Search each line of the data for the word "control"; copy every line where it is found.

Extracted records
------------------------

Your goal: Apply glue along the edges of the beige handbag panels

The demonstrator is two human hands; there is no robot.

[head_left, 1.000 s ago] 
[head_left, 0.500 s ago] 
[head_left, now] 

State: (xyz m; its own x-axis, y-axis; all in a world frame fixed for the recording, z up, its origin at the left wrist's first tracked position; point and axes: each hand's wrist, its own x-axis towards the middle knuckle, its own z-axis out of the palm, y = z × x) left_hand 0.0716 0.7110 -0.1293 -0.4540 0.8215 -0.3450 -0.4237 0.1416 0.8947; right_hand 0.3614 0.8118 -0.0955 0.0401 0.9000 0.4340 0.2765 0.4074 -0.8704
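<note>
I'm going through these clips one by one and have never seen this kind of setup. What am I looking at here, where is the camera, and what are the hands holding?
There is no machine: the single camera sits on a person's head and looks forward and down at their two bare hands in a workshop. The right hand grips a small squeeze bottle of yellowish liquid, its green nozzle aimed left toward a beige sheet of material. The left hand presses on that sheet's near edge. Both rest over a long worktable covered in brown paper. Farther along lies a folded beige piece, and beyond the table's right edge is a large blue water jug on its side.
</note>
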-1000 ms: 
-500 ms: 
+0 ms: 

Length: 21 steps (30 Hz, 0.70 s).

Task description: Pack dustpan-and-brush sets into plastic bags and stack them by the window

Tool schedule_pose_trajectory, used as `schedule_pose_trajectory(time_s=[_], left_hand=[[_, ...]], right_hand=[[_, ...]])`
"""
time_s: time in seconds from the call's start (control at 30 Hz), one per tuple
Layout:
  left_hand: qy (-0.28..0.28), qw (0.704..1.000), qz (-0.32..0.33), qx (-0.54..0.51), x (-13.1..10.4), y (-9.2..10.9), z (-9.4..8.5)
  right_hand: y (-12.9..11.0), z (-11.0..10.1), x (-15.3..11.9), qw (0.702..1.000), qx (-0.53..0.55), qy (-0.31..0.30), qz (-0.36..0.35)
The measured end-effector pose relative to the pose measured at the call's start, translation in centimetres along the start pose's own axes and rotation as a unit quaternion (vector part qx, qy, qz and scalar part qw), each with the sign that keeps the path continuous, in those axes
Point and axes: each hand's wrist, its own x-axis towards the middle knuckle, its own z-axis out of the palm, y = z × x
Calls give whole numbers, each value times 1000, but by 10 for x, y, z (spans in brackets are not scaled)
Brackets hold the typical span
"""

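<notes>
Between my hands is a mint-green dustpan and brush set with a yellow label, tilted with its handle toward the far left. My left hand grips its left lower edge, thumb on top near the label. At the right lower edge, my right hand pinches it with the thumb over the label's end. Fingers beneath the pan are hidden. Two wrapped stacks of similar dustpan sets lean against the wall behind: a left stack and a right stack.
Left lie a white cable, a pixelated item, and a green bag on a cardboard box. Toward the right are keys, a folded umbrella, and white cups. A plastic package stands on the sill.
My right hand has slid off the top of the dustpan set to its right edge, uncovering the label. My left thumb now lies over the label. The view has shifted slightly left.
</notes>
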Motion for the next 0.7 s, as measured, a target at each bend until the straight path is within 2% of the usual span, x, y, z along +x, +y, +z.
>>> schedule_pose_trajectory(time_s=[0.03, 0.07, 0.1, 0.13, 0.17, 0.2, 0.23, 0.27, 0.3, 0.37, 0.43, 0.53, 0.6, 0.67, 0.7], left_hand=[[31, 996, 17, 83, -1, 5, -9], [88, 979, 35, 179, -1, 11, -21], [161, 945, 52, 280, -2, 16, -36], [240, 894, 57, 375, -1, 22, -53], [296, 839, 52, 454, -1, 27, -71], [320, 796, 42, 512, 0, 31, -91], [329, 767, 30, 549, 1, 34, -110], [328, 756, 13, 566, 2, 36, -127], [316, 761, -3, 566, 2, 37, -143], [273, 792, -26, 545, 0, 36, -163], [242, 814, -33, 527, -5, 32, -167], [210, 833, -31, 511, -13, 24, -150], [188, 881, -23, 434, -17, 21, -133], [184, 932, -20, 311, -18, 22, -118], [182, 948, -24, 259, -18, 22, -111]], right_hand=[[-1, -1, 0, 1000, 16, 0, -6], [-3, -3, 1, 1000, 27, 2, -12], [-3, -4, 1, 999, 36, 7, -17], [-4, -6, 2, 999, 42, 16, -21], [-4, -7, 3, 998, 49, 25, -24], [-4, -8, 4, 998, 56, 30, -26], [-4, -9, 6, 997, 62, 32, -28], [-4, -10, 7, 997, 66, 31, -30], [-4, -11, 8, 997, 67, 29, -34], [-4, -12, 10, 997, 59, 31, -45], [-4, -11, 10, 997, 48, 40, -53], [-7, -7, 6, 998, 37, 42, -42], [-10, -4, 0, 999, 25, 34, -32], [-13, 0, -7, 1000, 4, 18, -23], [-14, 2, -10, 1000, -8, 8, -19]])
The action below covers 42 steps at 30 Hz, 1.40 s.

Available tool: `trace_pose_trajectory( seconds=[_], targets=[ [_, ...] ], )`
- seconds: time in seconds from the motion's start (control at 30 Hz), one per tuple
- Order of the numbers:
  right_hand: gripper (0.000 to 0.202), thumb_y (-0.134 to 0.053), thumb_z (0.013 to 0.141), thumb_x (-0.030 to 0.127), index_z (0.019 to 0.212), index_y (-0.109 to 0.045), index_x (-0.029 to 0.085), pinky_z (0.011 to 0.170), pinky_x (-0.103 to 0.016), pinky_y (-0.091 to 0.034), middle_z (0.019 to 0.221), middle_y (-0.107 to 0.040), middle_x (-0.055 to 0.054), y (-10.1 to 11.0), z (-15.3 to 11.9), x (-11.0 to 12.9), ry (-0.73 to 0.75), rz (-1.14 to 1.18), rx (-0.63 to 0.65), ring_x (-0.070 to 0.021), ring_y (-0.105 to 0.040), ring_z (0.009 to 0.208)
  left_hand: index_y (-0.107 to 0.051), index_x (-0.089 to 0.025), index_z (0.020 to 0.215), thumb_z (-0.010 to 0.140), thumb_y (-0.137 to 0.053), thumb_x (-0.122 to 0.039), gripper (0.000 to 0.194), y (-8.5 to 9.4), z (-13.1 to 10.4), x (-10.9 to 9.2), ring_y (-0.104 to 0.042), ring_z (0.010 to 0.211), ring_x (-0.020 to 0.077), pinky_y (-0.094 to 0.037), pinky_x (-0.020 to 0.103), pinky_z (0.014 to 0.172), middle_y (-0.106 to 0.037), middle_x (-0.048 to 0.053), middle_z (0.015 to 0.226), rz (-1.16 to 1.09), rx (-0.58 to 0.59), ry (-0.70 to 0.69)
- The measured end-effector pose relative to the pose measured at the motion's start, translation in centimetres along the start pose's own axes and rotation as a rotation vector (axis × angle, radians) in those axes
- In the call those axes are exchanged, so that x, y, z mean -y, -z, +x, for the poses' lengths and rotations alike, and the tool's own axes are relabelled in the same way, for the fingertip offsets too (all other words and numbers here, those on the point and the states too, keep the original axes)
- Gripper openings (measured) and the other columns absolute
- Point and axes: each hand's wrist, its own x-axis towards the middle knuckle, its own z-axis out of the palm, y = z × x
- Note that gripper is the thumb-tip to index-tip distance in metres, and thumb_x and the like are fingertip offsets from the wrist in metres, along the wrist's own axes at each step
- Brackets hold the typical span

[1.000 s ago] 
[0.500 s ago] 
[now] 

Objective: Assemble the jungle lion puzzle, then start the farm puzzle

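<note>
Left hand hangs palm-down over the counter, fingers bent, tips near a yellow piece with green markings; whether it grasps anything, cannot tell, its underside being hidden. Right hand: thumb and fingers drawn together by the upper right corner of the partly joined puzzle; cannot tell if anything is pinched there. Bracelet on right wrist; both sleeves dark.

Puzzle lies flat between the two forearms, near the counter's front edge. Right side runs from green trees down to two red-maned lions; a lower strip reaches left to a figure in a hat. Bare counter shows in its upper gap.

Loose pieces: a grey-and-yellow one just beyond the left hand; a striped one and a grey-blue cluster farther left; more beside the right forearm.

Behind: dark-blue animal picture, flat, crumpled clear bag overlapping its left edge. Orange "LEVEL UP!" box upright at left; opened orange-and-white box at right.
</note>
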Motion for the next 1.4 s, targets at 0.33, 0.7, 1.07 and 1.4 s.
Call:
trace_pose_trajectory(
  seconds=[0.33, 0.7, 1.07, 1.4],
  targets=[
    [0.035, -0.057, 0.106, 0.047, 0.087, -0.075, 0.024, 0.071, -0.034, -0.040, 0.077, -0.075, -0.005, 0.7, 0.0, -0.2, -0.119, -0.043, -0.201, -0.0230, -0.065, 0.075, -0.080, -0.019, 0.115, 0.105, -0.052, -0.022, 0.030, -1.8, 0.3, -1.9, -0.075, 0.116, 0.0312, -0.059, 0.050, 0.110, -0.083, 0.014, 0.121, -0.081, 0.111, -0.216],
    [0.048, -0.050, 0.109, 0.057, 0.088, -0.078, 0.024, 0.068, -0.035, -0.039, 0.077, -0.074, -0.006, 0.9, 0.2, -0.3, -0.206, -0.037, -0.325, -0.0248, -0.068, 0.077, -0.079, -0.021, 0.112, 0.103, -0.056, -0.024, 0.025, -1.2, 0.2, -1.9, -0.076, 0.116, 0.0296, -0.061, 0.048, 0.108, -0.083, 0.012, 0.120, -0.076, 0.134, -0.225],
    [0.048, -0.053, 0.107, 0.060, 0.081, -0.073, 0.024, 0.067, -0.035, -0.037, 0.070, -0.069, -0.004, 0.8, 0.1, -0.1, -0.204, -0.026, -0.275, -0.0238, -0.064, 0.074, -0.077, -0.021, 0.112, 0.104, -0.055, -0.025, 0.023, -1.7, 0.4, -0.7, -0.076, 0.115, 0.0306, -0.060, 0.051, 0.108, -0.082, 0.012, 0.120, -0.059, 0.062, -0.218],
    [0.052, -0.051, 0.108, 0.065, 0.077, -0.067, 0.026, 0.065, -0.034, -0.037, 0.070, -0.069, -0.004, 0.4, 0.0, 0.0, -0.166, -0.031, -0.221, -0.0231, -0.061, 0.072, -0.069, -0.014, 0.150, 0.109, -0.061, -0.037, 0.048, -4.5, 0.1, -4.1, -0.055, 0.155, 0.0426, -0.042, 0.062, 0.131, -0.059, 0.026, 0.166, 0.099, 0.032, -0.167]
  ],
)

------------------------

- Expected output -
time_s: time in seconds from the call's start (control at 30 Hz), one per tuple
- seconds: time in seconds from the motion's start (control at 30 Hz), one per tuple

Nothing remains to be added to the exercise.